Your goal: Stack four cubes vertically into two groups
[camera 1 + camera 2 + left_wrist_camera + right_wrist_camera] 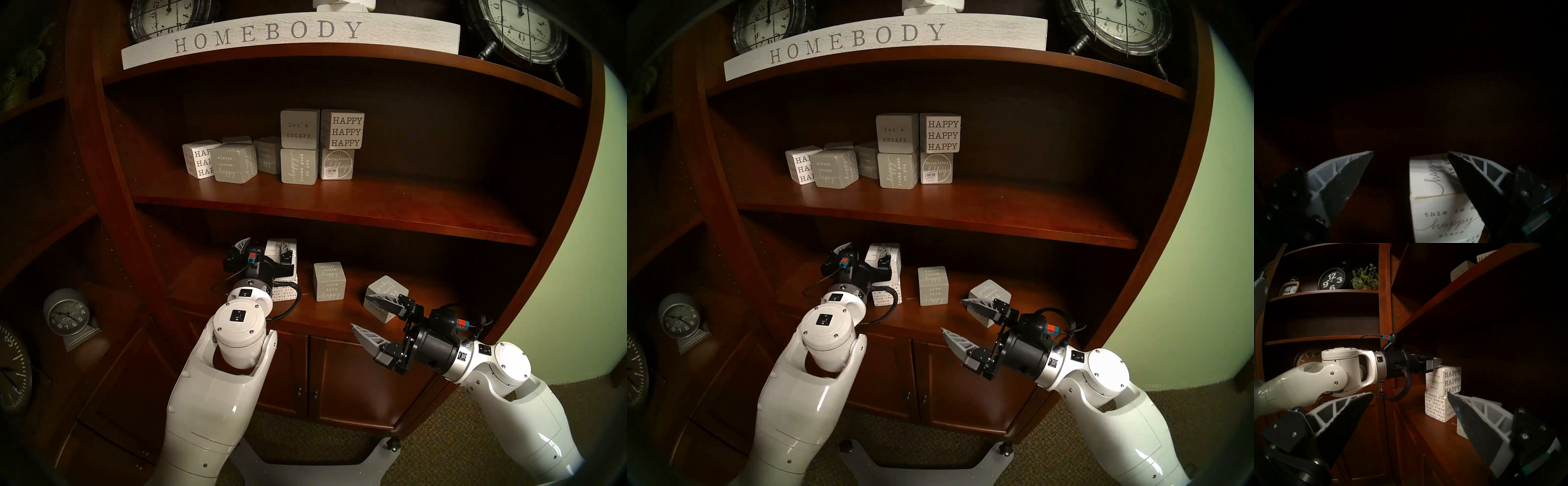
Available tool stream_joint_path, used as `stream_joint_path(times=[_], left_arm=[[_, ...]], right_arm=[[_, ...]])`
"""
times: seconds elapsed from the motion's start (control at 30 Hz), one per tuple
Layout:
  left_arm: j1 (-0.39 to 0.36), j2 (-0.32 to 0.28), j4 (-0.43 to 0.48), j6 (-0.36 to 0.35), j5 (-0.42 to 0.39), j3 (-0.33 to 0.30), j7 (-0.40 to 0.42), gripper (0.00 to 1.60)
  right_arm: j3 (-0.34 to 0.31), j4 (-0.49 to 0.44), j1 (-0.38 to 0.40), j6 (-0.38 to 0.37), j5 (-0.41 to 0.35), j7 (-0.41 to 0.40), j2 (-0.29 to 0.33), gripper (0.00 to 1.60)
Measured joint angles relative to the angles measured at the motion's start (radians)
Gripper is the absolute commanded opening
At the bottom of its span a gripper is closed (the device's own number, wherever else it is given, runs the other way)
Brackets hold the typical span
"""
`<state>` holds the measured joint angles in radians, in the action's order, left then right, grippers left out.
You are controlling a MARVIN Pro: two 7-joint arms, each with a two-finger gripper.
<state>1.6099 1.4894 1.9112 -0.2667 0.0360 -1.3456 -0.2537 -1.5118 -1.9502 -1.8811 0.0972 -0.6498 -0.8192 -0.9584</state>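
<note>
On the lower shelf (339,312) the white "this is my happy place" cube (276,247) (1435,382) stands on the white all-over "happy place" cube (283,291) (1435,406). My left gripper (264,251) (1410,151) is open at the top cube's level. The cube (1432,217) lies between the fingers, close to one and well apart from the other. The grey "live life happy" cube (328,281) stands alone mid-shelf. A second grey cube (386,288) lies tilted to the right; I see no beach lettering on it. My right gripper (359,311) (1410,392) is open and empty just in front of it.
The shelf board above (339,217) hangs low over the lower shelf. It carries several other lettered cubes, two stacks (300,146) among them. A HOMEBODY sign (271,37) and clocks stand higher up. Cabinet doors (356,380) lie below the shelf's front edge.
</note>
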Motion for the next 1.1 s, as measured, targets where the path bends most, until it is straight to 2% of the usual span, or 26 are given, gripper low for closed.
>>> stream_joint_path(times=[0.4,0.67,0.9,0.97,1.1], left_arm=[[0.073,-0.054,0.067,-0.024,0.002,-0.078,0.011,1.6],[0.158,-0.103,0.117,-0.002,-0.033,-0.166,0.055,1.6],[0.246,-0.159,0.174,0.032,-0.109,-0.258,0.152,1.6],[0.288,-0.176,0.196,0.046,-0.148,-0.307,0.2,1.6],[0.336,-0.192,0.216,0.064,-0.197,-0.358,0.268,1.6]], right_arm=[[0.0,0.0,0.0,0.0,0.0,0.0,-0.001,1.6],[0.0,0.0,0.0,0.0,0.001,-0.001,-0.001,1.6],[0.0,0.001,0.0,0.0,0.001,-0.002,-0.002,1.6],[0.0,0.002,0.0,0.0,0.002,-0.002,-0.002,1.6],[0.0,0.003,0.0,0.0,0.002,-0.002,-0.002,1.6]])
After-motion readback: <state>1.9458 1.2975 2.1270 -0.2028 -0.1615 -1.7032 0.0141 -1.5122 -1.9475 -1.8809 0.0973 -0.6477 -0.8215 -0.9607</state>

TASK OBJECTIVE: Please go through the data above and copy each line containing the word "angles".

SOLVED PROBLEM:
Measured joint angles relative to the angles measured at the motion's start (radians)
`<state>` holds the measured joint angles in radians, in the action's order, left then right, grippers left out.

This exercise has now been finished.